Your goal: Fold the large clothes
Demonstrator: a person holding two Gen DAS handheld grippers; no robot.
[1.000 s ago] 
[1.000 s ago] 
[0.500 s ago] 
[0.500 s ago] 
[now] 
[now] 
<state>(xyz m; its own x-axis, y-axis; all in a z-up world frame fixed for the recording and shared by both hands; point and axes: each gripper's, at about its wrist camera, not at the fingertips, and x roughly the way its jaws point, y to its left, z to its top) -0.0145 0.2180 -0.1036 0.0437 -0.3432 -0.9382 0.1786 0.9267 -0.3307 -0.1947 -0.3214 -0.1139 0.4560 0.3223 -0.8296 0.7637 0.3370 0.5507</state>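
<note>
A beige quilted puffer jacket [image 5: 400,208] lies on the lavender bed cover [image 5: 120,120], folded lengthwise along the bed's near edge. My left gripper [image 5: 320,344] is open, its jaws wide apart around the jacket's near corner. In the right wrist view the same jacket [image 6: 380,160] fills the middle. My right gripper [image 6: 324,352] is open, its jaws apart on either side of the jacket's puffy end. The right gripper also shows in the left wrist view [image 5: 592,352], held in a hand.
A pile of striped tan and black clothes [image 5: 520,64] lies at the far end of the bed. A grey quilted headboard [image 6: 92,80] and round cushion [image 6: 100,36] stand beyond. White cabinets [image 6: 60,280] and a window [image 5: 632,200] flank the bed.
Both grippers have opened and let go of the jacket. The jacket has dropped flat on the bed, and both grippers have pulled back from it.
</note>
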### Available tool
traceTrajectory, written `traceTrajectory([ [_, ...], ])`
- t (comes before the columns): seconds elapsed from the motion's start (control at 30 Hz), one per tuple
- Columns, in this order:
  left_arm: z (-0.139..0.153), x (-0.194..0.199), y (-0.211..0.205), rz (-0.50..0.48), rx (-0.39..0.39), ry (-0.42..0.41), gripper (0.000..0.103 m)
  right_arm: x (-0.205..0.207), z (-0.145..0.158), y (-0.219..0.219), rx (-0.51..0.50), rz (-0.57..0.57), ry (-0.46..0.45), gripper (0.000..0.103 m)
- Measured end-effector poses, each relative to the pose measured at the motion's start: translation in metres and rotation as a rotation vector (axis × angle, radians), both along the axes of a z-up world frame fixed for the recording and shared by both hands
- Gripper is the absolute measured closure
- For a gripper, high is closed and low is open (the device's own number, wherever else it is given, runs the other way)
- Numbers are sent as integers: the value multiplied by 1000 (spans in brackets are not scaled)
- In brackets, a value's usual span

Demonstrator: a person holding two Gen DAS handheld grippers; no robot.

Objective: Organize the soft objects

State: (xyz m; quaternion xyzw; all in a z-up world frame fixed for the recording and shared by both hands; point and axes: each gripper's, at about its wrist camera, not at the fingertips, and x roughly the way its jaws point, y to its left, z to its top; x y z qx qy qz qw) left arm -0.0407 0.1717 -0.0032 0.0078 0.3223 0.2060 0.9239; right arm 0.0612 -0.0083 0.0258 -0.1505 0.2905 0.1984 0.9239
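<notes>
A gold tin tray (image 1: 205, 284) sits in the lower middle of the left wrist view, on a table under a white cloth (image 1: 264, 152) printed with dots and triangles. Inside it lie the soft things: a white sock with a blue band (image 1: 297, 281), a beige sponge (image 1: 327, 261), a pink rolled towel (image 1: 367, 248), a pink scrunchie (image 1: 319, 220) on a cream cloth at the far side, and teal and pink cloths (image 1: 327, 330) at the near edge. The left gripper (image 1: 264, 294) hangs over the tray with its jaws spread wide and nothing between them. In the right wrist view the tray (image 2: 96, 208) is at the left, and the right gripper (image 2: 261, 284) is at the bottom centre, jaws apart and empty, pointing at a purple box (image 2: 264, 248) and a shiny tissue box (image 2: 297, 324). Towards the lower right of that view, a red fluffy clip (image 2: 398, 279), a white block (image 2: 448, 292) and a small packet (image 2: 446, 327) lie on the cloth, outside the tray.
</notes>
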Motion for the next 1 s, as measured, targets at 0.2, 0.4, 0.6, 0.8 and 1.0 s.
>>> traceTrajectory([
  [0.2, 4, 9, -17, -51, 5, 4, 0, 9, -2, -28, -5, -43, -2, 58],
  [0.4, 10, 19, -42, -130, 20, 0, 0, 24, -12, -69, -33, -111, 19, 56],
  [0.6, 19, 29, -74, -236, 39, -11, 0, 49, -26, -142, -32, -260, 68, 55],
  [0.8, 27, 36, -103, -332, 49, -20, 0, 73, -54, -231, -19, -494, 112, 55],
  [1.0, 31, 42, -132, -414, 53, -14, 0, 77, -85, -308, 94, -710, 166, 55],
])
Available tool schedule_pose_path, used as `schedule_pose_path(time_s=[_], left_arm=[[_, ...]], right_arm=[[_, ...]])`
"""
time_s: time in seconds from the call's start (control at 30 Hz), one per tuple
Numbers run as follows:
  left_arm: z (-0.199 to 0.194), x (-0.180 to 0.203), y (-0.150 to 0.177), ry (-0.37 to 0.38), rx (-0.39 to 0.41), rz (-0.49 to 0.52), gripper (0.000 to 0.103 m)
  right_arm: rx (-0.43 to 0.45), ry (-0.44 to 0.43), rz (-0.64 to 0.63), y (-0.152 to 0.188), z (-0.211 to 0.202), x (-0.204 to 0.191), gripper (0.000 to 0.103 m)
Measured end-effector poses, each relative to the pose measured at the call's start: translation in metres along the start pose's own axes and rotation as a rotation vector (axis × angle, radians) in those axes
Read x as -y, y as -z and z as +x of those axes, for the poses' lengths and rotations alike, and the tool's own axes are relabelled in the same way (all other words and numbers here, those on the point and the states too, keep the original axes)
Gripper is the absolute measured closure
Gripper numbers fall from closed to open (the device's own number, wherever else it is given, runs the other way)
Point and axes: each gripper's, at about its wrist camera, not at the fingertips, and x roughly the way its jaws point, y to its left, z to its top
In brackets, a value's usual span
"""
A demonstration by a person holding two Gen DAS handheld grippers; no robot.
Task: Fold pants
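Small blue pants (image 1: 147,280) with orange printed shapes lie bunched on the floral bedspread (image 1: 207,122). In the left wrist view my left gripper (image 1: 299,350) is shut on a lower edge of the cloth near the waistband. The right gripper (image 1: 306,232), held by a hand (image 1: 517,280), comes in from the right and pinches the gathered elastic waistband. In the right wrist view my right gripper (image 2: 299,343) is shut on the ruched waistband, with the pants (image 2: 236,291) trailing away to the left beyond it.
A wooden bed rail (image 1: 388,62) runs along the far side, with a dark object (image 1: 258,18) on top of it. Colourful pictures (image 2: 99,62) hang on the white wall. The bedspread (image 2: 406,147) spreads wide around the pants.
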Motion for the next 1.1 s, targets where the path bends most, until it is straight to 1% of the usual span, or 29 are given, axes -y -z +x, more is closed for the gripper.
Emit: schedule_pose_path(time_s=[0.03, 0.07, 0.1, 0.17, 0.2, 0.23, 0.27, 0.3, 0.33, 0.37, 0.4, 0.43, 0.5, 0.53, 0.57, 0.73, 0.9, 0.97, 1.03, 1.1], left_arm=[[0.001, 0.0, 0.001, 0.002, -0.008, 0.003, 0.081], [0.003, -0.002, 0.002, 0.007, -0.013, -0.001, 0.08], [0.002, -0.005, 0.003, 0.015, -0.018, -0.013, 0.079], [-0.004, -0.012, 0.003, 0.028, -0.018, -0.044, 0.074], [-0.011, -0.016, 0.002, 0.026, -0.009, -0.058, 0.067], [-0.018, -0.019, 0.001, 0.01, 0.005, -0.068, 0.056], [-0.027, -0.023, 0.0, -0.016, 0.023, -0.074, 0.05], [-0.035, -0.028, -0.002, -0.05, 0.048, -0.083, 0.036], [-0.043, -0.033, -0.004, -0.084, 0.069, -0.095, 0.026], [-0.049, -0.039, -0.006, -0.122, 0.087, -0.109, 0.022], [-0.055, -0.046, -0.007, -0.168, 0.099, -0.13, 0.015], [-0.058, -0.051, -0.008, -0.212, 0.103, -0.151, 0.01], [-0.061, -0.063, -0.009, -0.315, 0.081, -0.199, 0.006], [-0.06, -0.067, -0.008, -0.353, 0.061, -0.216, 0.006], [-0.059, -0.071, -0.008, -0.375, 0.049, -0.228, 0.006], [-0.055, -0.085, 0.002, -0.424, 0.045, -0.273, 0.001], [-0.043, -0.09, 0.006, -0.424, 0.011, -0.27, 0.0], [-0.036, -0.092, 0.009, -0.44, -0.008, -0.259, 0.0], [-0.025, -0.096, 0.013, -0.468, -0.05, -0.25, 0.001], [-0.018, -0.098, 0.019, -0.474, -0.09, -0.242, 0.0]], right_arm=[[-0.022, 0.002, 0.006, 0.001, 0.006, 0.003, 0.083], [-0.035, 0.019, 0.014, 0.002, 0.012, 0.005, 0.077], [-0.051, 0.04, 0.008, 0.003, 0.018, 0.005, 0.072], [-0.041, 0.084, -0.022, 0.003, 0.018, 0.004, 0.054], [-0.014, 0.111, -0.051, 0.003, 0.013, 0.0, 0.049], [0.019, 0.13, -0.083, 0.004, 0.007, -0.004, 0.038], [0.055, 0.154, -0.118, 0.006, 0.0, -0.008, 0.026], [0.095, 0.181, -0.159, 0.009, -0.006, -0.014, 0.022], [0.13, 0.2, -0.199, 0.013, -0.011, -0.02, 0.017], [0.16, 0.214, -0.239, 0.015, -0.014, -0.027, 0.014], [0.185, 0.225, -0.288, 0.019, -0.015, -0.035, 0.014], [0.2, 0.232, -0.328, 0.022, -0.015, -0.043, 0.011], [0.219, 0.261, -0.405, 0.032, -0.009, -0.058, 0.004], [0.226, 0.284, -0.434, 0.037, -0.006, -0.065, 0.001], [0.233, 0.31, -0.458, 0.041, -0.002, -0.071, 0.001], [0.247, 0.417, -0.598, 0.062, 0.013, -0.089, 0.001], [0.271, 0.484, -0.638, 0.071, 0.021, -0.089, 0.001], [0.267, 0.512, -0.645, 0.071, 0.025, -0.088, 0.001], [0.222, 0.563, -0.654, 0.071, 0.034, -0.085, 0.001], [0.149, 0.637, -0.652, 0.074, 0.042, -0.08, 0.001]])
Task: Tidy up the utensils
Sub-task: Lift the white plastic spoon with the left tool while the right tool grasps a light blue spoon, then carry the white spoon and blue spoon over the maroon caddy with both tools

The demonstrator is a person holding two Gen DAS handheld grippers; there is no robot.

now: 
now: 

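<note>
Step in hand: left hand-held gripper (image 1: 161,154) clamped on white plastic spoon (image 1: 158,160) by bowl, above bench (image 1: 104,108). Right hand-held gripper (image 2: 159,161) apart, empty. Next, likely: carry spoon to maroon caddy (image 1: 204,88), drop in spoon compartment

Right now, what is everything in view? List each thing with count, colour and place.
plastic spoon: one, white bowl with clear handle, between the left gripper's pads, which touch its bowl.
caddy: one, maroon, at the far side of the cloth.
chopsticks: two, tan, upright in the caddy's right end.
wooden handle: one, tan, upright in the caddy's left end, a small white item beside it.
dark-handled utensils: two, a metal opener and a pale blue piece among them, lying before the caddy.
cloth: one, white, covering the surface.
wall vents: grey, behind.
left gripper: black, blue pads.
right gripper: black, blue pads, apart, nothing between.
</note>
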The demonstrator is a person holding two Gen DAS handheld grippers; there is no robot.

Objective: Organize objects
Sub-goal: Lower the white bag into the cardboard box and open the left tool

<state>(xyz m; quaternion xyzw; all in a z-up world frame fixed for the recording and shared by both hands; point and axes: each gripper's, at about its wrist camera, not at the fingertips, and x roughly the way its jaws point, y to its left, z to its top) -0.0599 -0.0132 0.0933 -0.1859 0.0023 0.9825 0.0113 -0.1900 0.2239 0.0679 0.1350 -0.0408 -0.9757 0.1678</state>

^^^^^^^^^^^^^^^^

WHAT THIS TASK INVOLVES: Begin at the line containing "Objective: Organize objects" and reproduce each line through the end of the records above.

PROBLEM SOLUTION:
Objective: Organize objects
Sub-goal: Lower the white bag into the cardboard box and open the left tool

<state>(xyz m; quaternion xyzw; all in a z-up world frame fixed for the recording and shared by both hands; point and axes: each gripper's, at about its wrist camera, not at the fingertips, and x roughly the way its jaws point, y to its left, z to its top) -0.0599 -0.0132 0.0933 -0.1859 0.0023 0.9825 0.0113 -0.1900 0.2239 0.0679 0.1350 -0.0408 -0.9757 0.1678</state>

The output is finished, and nothing else is needed.